How About Later?

A student stressing over the amount of work he needs to get done. Photo credit:

Janet Liu, Staff Writer

Midterm week is around the corner. Have you started reviewing? Most people, like me, will wait until the night before the exam. Here are four common reasons why we procrastinate:


  • You don’t think you will do well at the moment. “I am not ready,” “I don’t know what is happening,” “I am going to fail the assignment,” and “I don’t have the ability to accomplish this” are just some of the many excuses we give to ourselves to push our work to a later time. To avoid this, it is important to reduce our self-doubt. Instead of saying “I can’t,” assure yourself by adopting a “I can learn as I go” mindset.
  • You want to avoid discomfort.

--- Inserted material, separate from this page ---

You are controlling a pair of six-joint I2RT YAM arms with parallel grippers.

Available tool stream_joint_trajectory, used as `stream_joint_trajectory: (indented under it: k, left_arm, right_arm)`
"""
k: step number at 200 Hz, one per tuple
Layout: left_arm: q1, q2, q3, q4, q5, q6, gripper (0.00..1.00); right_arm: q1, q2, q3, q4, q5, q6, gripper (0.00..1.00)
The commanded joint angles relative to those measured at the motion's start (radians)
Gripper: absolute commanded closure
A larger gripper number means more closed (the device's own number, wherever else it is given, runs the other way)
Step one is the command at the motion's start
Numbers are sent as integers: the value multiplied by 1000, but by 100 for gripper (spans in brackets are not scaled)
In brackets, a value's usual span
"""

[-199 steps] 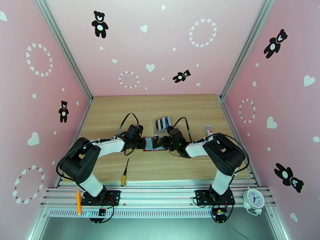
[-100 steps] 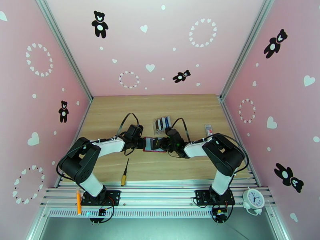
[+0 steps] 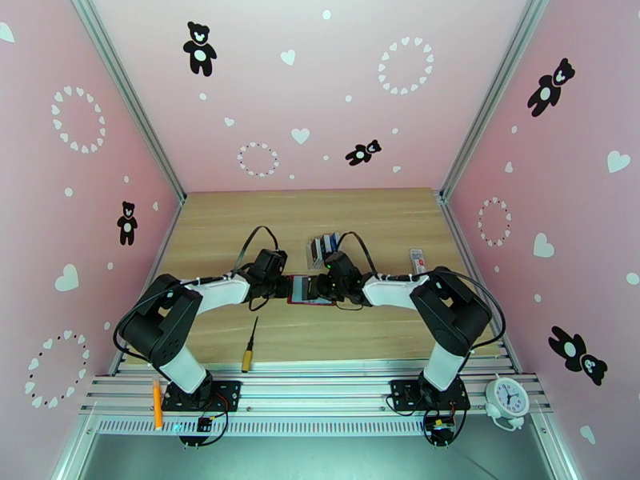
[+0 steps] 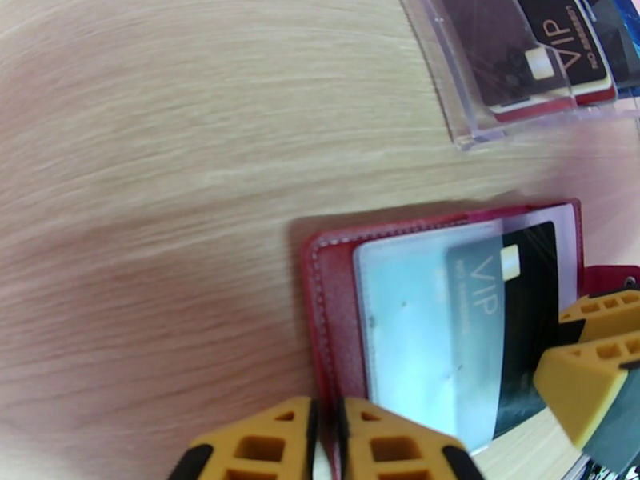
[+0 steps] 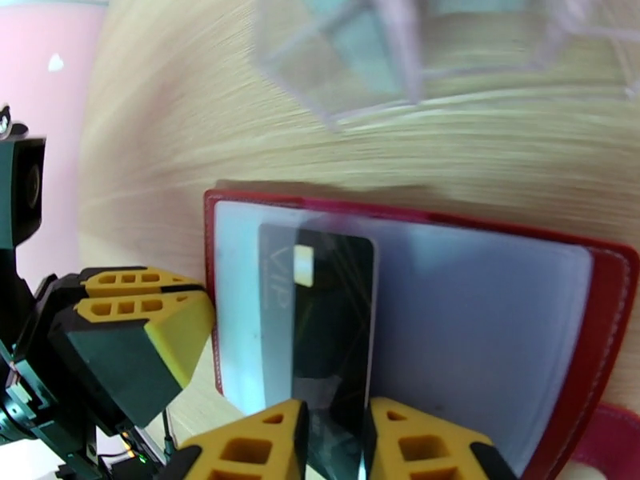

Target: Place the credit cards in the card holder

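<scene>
The left end effector (image 4: 324,430) is clamping the card holder (image 4: 328,314) by its edge. The right end effector (image 5: 332,442) is standing slightly parted astride the black credit card (image 5: 332,314), which is lying inside the card holder, spread flat on the bench (image 4: 160,194).

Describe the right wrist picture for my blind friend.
An open red card holder lies on the wooden table, a black card tucked partway in. The right hand straddles the card's near edge; the left hand pinches the holder's side.
</scene>
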Motion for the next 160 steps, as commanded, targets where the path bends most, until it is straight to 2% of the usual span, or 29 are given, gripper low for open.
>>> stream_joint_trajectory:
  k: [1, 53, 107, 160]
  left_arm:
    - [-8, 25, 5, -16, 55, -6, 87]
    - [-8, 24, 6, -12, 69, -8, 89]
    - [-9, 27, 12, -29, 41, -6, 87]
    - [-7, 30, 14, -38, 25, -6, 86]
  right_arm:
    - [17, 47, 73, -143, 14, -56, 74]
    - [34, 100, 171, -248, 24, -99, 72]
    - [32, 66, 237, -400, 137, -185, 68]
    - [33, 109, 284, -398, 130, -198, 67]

It is common for us to take the easy route. If you are like me, calculus homework and stacks of chemistry notes will make your head dizzy. I am sure nobody would want to go through such a painful experience. To tackle this challenge, tell yourself “I will do this for only 10 minutes.” Once you start, it will become easier to keep going.
  • Tomorrow sounds better. Phrases such as “I’ll feel more engaged if I start tomorrow” and “I work better under pressure” are lies we allow ourselves to believe. In fact, when the deadline rapidly approaches, effort put into our assignments are minimal as time becomes more constrained. Having a planner is a great way to avoid manipulating your mindset and timeline. Planners will remind you of the limited hours you have to complete an assignment and help you manage time more effectively.
  • There are no consequences. So what if we do it at a later time? If we don’t have enough time to finish or study, we can always pull an all-nighter and get it done. What most students don’t realize, however, is that this practice can, in fact, cause serious health issues in the long run: weakened immune system, difficulty falling asleep, and gastrointestinal problems.


Now that you have finished reading, get started on your assignments!